◆ **AIM OF THE EXERCISE**
For this listing, the lines between the one holding "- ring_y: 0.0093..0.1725" and the one holding "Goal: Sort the", inclusive, must be set down exactly.

◆ **EXERCISE INPUT**
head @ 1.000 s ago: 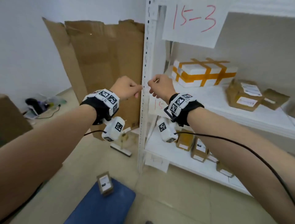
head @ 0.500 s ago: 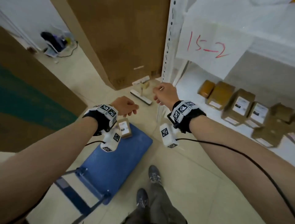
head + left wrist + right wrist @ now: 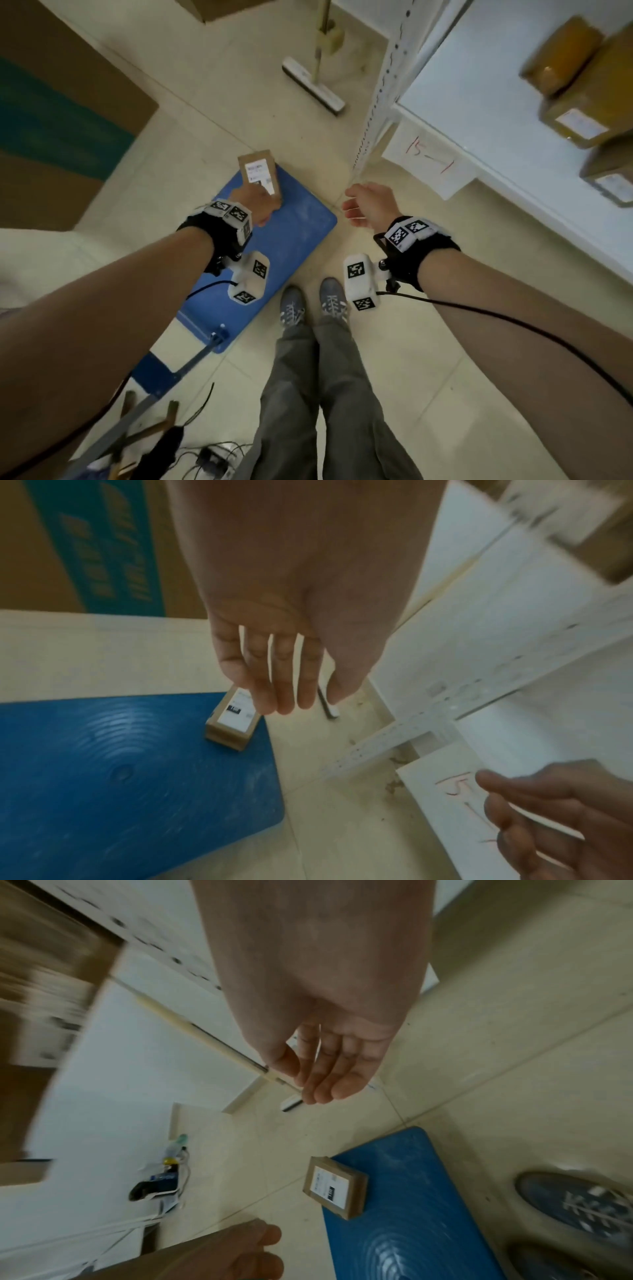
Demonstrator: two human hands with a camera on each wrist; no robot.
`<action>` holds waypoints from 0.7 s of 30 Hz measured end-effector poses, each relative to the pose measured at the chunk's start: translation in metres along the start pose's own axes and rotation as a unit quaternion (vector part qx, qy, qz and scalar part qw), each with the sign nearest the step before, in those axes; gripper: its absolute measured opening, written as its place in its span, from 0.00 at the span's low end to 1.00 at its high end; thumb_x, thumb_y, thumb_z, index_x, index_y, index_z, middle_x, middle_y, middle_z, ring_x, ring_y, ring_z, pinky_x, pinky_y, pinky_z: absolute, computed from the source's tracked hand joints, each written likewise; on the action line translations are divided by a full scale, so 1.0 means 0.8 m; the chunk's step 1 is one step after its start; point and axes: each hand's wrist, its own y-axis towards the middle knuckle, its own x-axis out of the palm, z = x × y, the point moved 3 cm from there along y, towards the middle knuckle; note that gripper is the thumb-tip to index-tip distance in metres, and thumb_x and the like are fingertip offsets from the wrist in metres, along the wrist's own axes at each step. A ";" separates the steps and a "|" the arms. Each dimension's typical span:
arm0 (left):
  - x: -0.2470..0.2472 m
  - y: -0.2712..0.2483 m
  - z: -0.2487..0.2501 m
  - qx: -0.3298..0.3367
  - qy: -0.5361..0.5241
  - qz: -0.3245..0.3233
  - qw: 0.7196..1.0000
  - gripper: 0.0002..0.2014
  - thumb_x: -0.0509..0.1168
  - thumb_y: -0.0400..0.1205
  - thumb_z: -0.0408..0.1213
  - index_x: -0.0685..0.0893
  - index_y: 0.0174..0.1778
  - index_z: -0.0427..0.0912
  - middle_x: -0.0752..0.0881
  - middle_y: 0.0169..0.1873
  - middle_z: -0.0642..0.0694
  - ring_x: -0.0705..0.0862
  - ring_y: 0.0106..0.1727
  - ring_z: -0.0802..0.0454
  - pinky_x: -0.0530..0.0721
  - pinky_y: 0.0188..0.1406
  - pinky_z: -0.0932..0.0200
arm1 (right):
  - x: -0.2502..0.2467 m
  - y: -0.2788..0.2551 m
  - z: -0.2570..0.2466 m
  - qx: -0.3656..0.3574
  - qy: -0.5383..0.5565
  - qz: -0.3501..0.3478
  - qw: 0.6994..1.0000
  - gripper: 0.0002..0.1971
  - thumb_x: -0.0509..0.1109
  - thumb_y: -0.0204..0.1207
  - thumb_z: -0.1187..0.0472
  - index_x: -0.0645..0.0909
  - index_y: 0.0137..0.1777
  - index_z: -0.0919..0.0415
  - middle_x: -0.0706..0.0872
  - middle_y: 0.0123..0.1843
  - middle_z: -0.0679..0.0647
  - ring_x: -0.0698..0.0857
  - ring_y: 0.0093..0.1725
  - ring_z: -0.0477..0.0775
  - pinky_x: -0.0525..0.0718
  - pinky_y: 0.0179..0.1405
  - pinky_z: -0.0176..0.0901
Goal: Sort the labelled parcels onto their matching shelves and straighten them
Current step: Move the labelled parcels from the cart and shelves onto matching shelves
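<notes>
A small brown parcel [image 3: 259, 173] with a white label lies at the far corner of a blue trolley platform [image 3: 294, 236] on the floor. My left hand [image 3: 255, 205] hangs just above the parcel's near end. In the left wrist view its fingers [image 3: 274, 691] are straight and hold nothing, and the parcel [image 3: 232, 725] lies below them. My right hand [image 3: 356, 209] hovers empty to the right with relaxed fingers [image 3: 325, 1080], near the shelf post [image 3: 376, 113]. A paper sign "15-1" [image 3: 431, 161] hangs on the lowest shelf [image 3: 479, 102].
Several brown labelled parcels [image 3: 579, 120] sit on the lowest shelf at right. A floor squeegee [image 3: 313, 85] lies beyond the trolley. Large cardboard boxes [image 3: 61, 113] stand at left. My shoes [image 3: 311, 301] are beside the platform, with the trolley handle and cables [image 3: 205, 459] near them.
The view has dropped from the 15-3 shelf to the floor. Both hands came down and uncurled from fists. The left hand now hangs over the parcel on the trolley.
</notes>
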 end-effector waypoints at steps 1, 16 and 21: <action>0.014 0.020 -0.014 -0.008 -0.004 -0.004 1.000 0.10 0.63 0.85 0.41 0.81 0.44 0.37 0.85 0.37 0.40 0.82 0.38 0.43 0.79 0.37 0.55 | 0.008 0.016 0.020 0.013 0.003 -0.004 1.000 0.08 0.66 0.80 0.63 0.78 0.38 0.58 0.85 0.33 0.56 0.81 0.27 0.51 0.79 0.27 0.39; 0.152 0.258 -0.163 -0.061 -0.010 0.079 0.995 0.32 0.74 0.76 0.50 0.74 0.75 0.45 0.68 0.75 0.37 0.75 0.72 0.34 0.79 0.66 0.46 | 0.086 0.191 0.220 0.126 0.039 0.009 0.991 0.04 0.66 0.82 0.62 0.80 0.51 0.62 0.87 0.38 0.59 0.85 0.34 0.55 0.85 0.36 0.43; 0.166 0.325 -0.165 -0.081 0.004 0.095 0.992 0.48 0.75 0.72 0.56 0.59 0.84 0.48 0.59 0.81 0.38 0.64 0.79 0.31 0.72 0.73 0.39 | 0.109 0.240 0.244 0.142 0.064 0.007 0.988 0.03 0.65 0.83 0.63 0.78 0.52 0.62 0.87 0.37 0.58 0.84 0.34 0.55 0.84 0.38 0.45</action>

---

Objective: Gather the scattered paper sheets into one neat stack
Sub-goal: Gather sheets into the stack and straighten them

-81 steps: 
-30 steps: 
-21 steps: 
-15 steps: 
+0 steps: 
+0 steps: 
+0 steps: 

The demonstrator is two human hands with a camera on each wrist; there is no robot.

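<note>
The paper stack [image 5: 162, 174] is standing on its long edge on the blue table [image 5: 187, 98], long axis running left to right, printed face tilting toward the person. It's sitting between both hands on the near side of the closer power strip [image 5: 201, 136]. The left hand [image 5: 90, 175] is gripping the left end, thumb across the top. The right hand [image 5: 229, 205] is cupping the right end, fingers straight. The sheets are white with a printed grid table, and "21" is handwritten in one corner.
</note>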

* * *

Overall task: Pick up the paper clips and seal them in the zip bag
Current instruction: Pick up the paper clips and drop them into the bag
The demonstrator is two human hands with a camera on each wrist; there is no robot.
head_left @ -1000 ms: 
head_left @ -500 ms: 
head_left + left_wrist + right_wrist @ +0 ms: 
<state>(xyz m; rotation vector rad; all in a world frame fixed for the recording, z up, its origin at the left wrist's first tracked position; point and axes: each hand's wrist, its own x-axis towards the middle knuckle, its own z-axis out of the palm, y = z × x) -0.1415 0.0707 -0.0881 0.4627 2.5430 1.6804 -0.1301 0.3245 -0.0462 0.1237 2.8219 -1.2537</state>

◆ **ANSWER SECTION**
  - ring_y: 0.0093..0.1725
  - ring_z: -0.0477..0.0775
  - pinky_x: -0.0525..0.0718
  - pinky_y: 0.0179..0.1405
  - pinky_z: -0.0176..0.0901
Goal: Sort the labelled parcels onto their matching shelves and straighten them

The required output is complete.